Given the Greek government’s recent hostility toward independent media, the use of Article 191 to silence opposition is a real possibility. In late 2020, for example, Dimitra Kroustalli, a leading Greek journalist, claimed that the Prime Minister’s cabinet pressured her to resign from her newspaper position after she reported on flaws in the government system used to monitor COVID-19 cases. Greek authorities have also been accused of using burdensome rules and criminal investigations to harass journalists investigating abuses against migrants at the border.
By raising the potential costs of dissent, Article 191 further skews the incentives facing Greek journalists, who already had good reason to be wary of the government. Again, this is not an innovative strategy; the Turkish government has followed a similar approach, using libel lawsuits to silence opposition.

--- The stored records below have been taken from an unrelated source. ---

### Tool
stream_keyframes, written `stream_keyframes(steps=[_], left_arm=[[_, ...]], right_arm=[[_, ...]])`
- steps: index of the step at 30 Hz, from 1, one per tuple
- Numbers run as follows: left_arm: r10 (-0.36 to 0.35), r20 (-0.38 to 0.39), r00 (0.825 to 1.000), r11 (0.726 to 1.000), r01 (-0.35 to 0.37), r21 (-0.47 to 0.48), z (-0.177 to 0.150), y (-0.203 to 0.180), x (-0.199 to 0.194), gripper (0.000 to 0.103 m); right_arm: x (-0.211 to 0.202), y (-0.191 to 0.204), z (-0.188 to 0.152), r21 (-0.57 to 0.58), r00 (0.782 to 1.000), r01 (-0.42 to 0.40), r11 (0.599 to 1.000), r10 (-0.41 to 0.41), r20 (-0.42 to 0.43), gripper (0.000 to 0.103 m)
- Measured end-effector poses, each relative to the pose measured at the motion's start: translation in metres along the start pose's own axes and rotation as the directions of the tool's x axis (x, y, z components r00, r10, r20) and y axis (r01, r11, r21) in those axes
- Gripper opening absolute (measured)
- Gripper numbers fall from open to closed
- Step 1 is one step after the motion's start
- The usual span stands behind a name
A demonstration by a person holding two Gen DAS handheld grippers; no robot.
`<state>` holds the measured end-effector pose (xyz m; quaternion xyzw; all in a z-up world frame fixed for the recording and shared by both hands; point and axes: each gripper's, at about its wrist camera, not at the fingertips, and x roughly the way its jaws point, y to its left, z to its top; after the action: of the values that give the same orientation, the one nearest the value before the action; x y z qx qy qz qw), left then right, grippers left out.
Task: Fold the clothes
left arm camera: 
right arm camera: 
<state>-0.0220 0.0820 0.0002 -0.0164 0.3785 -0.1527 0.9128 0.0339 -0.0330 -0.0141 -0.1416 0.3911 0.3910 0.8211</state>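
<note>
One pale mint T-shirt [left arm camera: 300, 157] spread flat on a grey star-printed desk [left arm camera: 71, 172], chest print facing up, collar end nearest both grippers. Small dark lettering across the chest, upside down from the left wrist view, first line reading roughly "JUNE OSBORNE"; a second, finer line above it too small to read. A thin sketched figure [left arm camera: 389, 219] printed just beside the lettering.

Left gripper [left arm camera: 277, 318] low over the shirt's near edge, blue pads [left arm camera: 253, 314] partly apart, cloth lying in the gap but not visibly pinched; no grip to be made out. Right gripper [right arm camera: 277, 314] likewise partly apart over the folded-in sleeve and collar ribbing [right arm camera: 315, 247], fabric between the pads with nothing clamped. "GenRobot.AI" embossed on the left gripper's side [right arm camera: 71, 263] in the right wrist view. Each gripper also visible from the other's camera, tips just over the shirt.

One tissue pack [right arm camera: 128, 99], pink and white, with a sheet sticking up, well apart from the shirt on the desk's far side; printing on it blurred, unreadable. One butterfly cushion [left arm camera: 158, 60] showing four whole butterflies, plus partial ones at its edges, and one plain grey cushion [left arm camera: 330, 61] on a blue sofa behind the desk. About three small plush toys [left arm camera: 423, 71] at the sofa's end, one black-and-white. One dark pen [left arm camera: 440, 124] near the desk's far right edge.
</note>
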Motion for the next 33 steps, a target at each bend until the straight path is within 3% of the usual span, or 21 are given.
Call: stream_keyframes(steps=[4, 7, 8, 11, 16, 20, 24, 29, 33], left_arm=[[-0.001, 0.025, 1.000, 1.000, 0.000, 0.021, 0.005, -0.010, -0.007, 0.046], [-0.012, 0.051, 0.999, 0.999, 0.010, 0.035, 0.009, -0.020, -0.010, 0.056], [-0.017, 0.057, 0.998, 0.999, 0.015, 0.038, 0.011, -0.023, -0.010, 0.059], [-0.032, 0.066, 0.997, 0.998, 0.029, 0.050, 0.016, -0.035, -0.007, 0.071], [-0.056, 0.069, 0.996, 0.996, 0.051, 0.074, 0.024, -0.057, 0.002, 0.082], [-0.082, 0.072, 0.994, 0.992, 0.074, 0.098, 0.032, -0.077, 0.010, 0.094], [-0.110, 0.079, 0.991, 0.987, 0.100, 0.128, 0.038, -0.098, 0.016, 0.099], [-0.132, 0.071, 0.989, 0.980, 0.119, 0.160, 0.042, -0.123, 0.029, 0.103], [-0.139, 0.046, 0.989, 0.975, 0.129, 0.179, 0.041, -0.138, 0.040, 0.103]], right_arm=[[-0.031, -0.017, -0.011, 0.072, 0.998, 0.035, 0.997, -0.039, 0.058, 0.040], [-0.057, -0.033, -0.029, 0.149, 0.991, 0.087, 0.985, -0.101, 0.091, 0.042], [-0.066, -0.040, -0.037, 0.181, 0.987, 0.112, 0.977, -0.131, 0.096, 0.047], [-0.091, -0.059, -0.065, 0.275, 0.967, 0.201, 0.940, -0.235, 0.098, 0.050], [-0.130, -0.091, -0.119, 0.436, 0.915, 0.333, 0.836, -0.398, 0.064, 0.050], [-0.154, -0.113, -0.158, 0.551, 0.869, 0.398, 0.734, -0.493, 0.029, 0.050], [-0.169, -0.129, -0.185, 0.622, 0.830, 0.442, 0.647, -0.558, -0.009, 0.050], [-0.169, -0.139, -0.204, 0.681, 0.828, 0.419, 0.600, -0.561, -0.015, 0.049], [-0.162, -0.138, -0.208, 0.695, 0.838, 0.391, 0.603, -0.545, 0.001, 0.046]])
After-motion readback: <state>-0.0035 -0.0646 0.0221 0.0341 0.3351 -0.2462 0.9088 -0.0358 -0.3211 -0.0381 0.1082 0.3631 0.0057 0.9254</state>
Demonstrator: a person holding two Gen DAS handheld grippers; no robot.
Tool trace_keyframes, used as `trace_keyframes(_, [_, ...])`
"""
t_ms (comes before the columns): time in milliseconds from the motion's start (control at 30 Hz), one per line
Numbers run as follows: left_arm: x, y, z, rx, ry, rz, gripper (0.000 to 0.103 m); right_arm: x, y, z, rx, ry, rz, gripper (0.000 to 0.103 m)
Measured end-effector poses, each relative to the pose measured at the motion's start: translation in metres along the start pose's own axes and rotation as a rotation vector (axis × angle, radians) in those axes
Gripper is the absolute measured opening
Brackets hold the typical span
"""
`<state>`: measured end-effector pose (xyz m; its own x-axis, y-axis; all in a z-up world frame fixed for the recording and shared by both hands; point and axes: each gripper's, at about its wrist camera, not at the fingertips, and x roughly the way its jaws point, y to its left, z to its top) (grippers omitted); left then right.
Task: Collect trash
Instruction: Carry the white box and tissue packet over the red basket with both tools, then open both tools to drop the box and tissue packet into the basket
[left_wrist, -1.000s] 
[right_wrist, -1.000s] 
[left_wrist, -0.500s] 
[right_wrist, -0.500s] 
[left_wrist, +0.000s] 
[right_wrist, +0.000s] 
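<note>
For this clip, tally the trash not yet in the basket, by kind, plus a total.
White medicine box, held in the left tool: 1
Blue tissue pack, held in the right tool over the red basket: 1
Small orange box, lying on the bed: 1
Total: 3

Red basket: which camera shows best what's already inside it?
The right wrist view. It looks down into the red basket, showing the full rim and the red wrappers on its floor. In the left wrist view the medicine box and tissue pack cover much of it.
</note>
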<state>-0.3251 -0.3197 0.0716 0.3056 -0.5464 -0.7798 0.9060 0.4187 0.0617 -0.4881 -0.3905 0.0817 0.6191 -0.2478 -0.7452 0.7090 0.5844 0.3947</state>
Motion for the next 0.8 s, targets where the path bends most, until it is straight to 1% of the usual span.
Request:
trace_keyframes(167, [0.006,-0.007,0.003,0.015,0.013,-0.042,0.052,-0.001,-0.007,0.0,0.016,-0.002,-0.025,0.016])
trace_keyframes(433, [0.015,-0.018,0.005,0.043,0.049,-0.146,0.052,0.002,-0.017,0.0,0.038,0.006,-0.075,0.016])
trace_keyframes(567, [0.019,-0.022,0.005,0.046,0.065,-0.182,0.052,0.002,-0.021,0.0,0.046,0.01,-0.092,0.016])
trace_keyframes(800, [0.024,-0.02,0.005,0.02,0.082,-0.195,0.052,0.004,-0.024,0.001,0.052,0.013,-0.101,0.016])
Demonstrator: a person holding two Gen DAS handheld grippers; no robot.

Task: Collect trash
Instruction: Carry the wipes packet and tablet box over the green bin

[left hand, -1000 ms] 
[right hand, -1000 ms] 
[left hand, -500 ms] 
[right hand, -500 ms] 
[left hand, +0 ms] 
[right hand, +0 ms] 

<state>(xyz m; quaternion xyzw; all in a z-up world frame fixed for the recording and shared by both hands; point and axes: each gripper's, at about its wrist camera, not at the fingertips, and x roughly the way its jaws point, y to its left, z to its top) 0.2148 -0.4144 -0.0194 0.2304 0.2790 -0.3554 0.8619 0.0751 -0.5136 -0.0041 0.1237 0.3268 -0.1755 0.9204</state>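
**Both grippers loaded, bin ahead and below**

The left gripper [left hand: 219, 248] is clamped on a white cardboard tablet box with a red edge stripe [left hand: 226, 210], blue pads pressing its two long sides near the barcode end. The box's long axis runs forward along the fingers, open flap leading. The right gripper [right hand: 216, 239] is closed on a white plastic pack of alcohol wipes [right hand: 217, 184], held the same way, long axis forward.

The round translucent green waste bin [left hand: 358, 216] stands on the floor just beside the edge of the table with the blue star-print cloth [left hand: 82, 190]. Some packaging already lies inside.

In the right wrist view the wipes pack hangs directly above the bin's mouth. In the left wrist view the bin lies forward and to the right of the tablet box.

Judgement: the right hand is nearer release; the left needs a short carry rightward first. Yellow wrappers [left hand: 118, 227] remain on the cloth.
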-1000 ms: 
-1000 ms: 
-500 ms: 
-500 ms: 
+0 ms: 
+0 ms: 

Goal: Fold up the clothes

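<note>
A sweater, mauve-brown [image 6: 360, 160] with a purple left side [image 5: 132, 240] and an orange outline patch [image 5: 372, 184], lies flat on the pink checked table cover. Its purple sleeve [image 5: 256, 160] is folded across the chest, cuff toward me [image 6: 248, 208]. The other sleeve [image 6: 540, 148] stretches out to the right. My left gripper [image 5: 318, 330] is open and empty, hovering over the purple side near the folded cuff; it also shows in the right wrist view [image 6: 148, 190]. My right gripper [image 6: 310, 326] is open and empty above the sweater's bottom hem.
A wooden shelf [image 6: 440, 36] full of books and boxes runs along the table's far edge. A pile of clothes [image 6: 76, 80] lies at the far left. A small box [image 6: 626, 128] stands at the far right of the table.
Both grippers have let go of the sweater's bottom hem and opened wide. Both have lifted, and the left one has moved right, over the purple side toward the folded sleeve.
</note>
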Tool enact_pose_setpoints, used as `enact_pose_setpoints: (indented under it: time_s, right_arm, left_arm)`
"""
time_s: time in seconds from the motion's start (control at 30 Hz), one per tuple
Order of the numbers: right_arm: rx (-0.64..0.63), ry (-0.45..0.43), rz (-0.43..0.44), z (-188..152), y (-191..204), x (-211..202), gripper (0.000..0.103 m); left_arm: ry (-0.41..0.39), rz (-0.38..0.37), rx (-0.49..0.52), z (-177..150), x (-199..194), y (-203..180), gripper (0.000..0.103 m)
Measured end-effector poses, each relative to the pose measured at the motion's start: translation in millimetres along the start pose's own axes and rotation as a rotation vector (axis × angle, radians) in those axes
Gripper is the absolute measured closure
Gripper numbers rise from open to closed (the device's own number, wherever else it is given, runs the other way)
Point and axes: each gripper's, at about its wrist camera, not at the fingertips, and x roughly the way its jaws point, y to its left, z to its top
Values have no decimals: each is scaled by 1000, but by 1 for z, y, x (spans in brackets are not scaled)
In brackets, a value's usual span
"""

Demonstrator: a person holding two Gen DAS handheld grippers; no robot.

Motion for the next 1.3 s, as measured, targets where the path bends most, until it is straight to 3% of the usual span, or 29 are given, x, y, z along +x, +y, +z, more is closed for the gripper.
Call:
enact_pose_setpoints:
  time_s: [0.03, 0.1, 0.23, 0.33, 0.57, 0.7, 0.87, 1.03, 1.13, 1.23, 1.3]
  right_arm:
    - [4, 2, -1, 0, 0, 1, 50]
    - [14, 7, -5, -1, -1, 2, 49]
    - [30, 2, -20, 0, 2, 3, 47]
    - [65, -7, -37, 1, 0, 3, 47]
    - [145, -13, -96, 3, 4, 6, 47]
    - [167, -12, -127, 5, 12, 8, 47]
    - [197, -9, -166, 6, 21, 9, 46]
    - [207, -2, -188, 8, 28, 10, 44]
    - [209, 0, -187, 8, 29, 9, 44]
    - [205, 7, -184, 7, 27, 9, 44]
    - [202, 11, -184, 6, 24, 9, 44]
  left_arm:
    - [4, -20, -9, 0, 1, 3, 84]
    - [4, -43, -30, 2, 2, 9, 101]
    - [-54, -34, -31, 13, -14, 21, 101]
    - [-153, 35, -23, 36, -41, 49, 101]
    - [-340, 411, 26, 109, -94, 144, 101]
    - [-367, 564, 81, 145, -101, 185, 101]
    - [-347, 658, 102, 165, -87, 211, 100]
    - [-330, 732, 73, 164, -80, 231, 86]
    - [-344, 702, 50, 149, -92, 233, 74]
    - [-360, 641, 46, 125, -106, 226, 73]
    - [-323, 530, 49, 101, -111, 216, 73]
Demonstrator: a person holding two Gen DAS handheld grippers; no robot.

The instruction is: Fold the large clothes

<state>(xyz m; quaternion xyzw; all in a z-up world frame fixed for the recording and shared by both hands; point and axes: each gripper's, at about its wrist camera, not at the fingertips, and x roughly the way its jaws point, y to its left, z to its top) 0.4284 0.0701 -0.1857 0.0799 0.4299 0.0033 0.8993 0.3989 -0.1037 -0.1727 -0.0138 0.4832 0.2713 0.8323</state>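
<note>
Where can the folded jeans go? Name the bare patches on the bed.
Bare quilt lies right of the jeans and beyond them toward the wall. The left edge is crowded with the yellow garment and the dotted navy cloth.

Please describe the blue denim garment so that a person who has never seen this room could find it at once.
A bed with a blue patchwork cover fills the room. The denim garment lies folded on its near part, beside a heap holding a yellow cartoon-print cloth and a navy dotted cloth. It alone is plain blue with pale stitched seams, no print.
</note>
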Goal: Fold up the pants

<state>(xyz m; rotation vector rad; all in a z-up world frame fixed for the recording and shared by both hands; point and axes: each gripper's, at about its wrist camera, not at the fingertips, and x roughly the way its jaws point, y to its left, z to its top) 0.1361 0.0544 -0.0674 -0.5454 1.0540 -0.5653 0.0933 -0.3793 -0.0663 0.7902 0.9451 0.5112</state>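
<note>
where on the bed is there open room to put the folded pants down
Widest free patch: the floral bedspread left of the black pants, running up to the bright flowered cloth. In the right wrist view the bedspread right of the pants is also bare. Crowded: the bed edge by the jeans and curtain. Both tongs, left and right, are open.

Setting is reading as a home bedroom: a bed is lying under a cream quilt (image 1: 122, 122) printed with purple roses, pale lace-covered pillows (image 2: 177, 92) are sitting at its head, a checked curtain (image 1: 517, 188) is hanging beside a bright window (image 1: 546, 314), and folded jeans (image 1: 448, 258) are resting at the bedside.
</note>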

Such examples of fake news and libel laws attempt to alter the incentive structure of dissenting voices, threatening them with imprisonment or punitive fines that make it risky to continue with independent reporting because fines and criminal punishments could drive media outlets out of existence.
Nevertheless, it is not feasible to prove that the Greek government has acted with malicious intent. Their strategy leaves room for reasonable doubt. Public funding of media outlets is necessary in Greece’s current economic situation; the COVID-19 pandemic interrupted Greece’s already anemic recovery from its financial crisis. No-strings-attached financial support can help struggling media outlets and, as a result, increase the diversity of opinion in the media landscape. However, problems arise when this funding instead decreases diversity of opinion. Furthermore, governments should do their best to combat false information, especially during a pandemic. The problem occurs when these laws encroach on journalistic freedom. It is not too late, however, for the Greek government to reverse track. An unbiased effort to combat misinformation and support struggling media could go a long way towards helping safeguard democracy in Greece and other parts of the world.